Exercise objective: Reduce the material below to its lines containing "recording".

Data section:

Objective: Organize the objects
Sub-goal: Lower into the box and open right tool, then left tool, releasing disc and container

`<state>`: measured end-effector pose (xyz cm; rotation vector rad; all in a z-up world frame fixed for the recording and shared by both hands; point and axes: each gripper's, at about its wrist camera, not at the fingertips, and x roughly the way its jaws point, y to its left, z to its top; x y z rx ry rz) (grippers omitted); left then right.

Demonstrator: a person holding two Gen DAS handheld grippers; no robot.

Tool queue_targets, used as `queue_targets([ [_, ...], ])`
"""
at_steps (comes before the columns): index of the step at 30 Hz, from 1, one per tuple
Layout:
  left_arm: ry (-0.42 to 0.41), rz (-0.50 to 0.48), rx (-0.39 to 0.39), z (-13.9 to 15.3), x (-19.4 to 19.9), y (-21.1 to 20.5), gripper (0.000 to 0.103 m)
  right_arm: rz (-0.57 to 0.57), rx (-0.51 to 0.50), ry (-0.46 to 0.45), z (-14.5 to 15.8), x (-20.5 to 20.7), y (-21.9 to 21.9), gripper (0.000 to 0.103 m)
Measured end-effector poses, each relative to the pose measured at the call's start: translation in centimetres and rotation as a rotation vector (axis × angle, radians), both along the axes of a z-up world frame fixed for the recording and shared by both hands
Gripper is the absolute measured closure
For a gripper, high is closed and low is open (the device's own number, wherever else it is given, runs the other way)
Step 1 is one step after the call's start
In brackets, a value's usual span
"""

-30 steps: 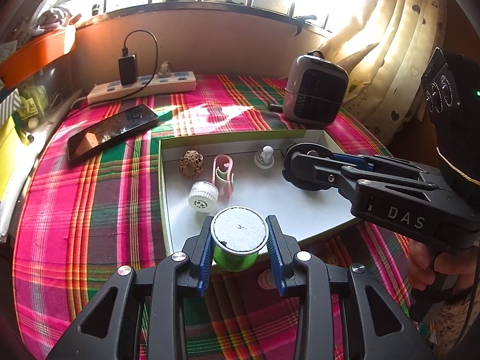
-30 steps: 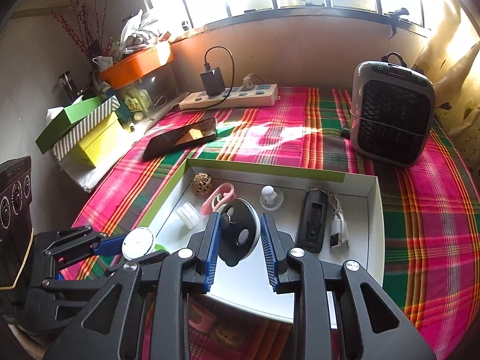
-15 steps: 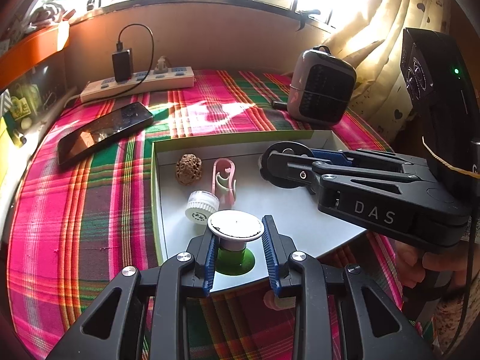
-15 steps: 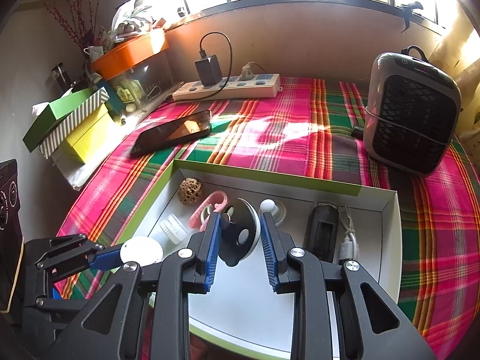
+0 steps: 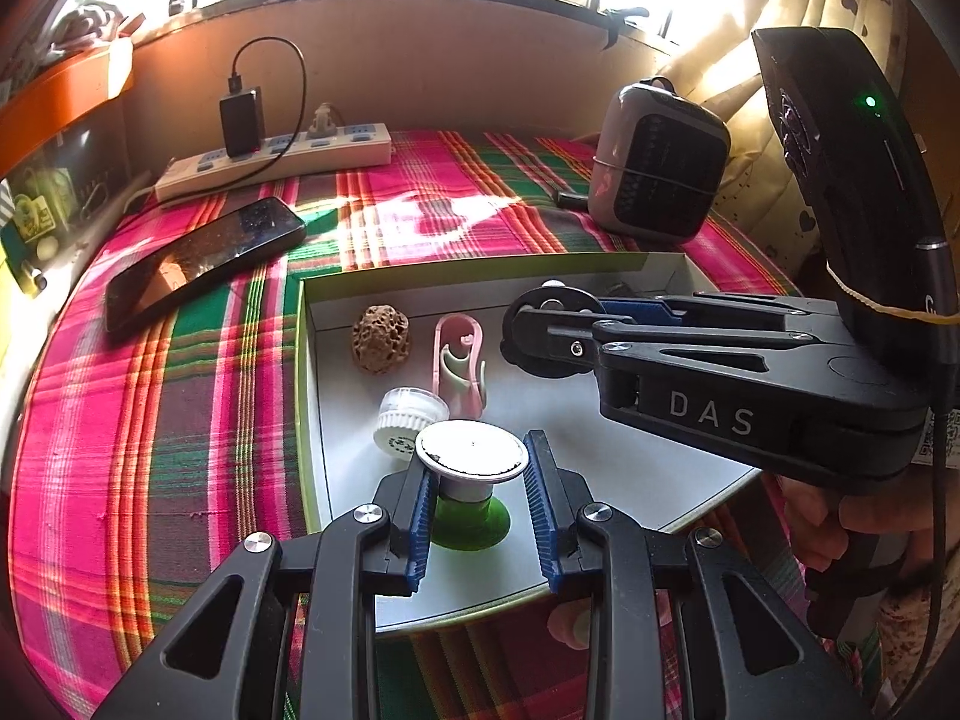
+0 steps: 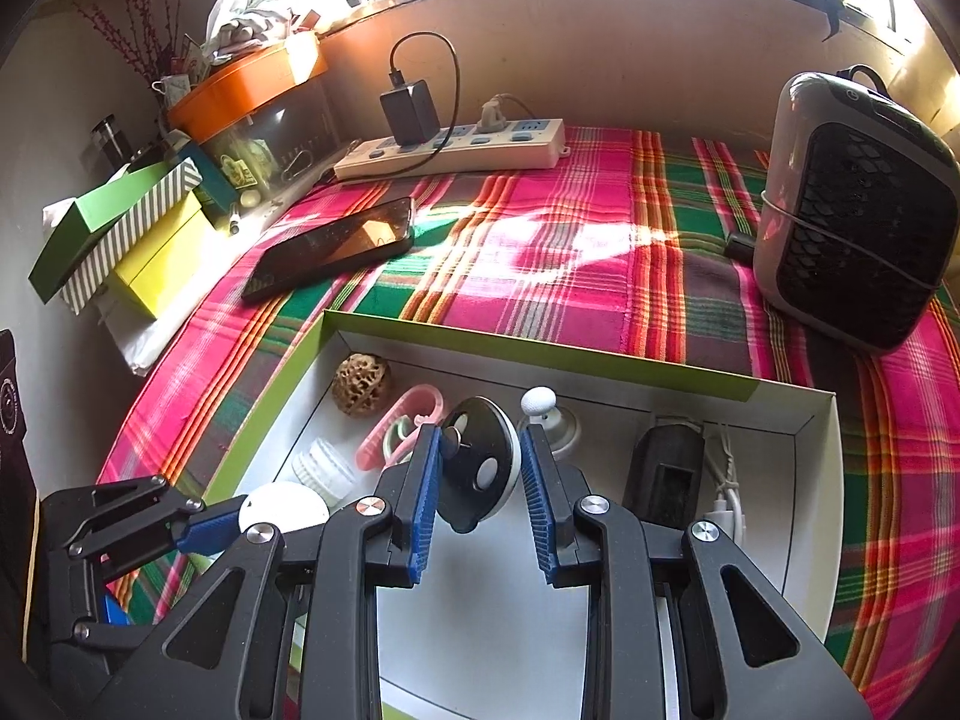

Task solution:
`<state>`: measured end-effector pose (xyz cm; rotation vector rad; all in a z-up world frame fixed for the recording and shared by both hands; point and axes: each gripper's, at about its wrist camera, not at the fingertips, and x roughly the way its jaws point, y to its left, z to its top; x y z rx ry rz) (grippers omitted); left then right.
Measured end-effector poses, each relative to the pose measured at the call's start: translation in centimetres and rotation as a rotation vector (axis × angle, radians), both along the axes of a z-up world frame fixed for the recording and shared by both hands

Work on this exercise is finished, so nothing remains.